What is required:
Please repeat, exactly and without pictures, the lines of the entries below that run from the one containing "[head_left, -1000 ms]" through the one containing "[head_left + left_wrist".

(Extracted data Opens)

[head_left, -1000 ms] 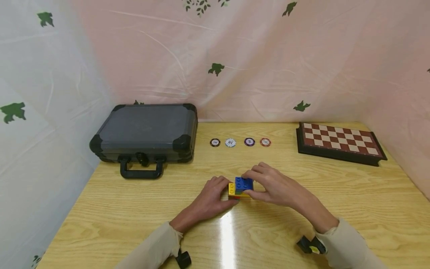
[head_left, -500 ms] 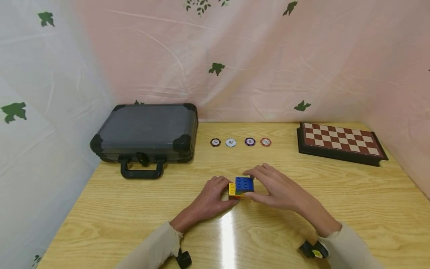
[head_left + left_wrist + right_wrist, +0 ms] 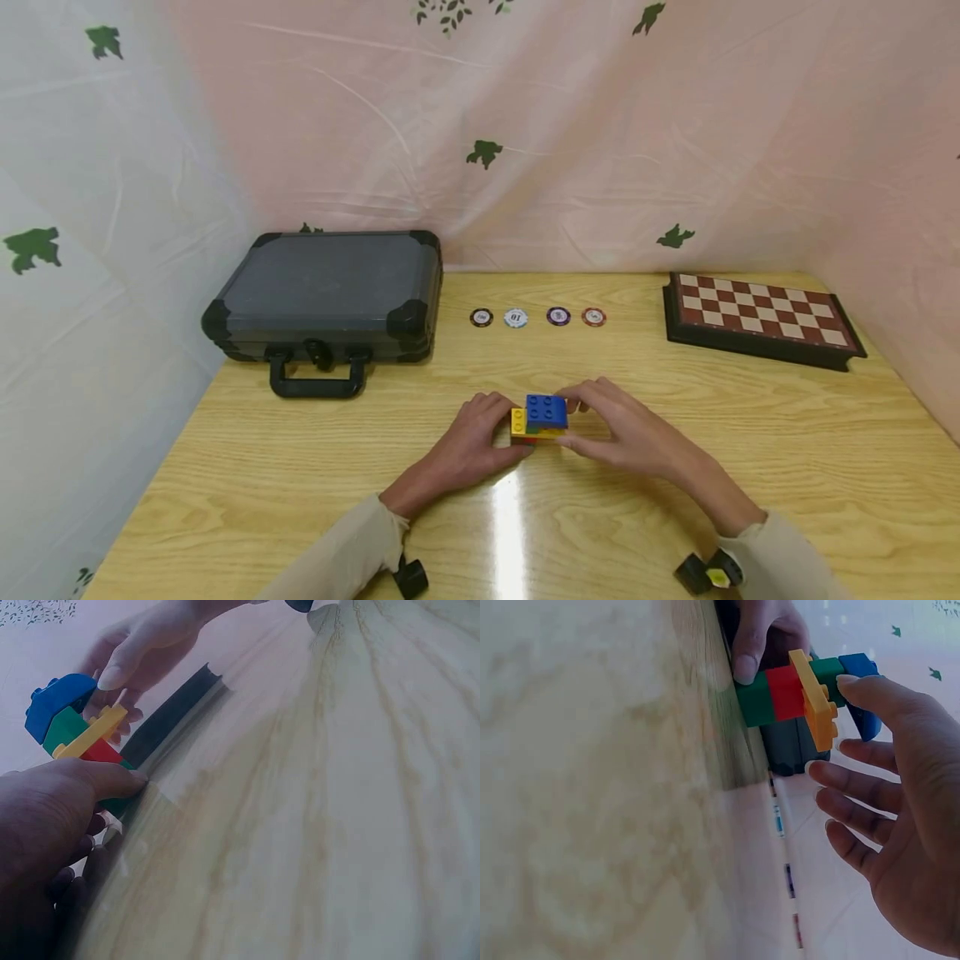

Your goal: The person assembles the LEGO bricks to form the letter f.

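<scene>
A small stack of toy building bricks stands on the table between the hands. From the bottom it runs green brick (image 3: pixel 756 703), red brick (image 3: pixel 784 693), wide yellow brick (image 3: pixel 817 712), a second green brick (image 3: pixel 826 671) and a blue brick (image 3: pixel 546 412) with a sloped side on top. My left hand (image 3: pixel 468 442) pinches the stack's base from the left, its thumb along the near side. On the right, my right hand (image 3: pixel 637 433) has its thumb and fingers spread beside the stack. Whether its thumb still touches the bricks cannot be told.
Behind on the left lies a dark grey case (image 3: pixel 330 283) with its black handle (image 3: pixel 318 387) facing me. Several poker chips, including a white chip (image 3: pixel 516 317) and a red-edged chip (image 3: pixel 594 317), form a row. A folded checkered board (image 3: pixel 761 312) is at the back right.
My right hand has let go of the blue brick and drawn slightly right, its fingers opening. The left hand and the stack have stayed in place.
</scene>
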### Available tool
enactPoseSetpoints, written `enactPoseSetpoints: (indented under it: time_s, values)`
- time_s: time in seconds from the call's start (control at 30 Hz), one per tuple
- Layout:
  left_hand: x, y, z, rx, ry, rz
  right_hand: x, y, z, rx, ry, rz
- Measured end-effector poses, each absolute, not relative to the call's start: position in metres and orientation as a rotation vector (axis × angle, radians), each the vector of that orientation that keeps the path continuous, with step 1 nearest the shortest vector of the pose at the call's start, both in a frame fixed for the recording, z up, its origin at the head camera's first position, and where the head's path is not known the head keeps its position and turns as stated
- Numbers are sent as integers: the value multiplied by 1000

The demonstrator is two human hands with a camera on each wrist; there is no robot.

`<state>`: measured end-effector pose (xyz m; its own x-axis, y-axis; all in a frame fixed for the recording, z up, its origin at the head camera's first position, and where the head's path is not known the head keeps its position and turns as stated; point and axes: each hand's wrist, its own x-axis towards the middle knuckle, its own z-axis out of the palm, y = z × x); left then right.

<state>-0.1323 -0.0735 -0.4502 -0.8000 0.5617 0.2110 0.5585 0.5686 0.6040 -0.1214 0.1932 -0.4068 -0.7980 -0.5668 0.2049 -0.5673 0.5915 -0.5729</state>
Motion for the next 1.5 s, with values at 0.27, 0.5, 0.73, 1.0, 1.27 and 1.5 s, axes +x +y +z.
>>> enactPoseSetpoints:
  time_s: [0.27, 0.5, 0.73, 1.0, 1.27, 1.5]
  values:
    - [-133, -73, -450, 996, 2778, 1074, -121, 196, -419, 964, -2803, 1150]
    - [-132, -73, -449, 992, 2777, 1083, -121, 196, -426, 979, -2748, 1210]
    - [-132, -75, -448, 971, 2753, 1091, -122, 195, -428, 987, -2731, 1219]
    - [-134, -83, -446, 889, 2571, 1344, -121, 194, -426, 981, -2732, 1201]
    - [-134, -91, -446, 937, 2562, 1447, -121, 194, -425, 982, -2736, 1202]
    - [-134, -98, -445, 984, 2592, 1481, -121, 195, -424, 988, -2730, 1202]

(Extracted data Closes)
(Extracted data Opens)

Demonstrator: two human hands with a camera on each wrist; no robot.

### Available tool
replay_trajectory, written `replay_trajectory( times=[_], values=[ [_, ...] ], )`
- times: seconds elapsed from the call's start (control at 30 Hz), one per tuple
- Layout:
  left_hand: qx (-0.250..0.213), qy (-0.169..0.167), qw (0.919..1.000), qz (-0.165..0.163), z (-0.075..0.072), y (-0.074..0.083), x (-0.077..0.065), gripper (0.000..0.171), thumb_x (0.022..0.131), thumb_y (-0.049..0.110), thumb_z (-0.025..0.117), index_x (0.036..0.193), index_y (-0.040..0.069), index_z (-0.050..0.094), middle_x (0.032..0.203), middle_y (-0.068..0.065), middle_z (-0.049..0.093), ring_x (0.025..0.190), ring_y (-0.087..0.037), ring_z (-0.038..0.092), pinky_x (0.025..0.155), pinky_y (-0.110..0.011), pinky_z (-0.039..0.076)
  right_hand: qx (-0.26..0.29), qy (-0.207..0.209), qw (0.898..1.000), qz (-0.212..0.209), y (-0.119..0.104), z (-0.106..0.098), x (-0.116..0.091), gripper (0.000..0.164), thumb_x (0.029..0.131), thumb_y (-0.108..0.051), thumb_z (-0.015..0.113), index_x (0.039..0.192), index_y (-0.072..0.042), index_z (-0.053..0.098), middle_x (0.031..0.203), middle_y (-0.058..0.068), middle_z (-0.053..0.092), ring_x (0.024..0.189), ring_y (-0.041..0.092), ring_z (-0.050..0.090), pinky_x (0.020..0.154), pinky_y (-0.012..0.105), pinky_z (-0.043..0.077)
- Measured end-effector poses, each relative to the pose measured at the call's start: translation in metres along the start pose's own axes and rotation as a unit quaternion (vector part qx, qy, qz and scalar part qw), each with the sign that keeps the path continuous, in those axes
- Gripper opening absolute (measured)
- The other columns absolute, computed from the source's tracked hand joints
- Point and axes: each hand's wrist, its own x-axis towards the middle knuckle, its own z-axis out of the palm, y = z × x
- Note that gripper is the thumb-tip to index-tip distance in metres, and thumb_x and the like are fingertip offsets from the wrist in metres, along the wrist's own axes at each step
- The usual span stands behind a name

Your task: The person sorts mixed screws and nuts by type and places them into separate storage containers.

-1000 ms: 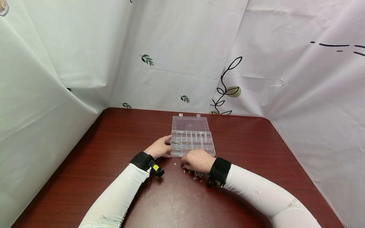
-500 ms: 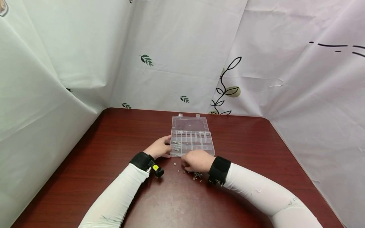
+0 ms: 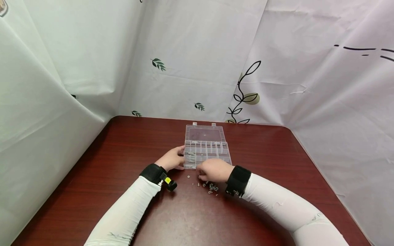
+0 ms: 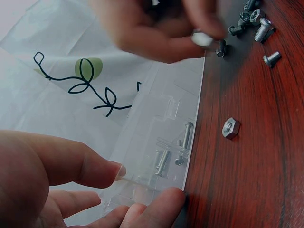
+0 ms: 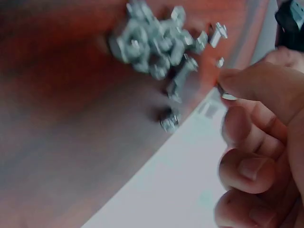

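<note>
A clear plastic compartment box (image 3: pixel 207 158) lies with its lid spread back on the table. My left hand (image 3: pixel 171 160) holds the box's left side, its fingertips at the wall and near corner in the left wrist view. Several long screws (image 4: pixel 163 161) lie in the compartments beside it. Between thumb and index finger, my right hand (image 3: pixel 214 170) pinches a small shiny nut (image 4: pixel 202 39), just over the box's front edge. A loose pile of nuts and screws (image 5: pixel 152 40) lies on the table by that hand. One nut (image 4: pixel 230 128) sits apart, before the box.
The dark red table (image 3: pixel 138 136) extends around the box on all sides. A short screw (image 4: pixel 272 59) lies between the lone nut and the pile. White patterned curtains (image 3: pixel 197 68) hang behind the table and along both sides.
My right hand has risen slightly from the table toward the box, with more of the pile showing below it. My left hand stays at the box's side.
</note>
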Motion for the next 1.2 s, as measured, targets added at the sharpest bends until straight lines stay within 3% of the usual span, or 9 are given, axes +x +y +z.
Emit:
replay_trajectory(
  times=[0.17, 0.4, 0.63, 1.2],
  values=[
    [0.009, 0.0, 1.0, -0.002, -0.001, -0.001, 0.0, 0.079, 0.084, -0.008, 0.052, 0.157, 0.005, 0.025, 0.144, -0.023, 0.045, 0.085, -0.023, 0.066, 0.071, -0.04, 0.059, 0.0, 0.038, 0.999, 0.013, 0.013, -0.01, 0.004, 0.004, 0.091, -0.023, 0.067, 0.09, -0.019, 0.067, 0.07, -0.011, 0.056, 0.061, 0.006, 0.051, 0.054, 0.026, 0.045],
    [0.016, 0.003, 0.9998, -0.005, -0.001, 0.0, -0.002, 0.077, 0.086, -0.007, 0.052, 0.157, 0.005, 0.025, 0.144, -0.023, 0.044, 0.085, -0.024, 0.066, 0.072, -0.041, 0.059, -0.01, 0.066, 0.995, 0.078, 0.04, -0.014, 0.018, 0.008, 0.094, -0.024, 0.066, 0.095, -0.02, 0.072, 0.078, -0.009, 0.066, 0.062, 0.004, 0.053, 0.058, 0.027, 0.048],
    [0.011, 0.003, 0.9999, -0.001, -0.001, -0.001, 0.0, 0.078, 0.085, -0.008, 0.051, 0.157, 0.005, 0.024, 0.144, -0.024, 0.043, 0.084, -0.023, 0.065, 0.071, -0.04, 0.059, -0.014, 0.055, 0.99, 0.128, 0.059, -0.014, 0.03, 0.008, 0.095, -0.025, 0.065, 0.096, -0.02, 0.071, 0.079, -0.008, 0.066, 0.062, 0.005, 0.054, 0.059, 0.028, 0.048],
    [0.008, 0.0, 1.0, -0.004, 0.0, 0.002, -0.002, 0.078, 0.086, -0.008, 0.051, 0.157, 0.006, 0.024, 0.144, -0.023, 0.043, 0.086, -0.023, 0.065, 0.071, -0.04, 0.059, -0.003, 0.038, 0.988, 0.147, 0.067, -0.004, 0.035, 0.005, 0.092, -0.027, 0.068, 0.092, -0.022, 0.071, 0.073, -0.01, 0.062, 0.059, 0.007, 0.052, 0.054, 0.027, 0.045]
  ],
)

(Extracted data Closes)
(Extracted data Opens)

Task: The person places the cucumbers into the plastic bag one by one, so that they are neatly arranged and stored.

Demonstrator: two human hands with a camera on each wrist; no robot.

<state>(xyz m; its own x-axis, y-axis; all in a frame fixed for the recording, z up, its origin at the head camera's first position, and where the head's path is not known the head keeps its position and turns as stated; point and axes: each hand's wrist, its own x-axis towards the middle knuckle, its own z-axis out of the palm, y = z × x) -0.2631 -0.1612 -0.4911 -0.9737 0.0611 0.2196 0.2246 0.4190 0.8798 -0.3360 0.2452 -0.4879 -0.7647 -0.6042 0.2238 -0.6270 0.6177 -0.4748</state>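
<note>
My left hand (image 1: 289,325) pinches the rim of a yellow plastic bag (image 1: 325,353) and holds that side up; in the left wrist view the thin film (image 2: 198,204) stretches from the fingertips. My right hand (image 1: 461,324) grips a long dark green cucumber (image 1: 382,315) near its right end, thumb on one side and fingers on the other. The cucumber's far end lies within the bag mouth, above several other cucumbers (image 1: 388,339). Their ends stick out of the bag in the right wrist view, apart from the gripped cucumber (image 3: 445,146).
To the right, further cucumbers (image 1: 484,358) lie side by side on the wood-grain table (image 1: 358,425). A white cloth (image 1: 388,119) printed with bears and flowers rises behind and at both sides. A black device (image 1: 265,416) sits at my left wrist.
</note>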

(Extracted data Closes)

The completed task:
[head_left, -1000 ms] 
[head_left, -500 ms] 
[head_left + left_wrist + right_wrist, +0 ms] 

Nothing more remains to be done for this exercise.